* **Work instructions**:
Within the listing that follows, how many lines contain the word "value"? Only the number is wanted.
--- Input data ---
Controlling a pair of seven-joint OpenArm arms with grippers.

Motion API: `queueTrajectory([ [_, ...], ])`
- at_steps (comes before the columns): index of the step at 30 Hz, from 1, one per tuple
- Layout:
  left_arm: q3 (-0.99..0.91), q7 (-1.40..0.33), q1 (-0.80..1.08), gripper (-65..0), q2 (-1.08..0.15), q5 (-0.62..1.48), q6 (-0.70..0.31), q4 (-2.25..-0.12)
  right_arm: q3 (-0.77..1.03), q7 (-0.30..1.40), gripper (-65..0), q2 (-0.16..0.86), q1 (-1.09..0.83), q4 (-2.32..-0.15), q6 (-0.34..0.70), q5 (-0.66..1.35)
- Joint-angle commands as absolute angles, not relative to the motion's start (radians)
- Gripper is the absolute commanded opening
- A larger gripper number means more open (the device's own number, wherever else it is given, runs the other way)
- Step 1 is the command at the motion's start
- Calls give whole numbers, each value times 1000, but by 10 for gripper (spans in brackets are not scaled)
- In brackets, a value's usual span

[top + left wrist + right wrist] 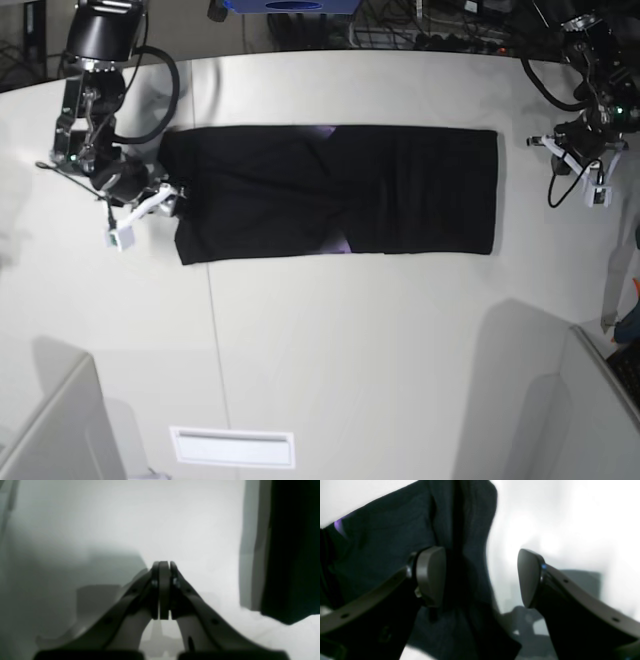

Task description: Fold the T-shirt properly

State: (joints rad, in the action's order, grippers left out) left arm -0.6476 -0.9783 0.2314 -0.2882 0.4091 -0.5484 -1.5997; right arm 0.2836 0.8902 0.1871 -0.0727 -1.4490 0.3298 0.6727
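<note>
On my left wrist feed the left gripper (164, 566) had its jaws pressed flat together with nothing between them, hanging over bare white worktop (125, 517). A dark vertical edge of the T-shirt (292, 555) filled the right margin of that view, well apart from the closed tips.

The right wrist feed told a different story: the right gripper (481, 577) had its jaws spread wide, and a bunched fold of the T-shirt (460, 530) lay between and beyond them, close against one of the pads (431, 576). I could not tell whether cloth and pad actually touched (the picture was soft). A sliver of purple showed at the far left of the fabric there, a detail the left wrist feed never gave me.

Only the base view placed everything. The T-shirt (330, 190) lay flat as a long black band across the worktop (350, 350), with small purple flecks at its middle seam. The right gripper (165, 198) sat at the band's end on that view's left; the left gripper (578, 160) stood just off the opposite end, clear of the cloth.
</note>
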Motion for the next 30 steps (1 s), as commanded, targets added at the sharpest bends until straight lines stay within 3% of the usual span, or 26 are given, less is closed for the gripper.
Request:
queueTrajectory([
  [1,-631,-955,209,-650,-302,429,-539,-1618,285,928,-234,194,-68,-1457,355,674],
  [7,-516,-955,148,-650,-297,429,-467,-1604,280,967,-239,170,-96,-1463,401,673],
  [14,-446,-955,107,-650,-277,429,-453,-1506,189,957,-252,165,-96,-1455,403,674],
  [16,-443,-954,107,-650,-277,429,-453,-1494,191,951,-327,165,-91,-1449,403,674],
  [18,-443,-917,111,-650,-277,429,-453,-1478,191,943,-455,170,-90,-1448,403,674],
  [20,-433,-875,113,-650,-277,429,-453,-1446,191,943,-624,173,-87,-1448,403,673],
  [21,-409,-865,113,-650,-277,429,-453,-1425,191,943,-650,173,-77,-1448,403,670],
  [30,-269,-825,99,-650,-220,430,-450,-1392,176,993,-650,197,-71,-1613,395,668],
])
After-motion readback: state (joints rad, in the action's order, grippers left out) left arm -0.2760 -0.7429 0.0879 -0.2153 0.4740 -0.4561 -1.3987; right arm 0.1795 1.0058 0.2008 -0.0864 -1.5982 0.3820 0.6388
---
* **Answer space**:
2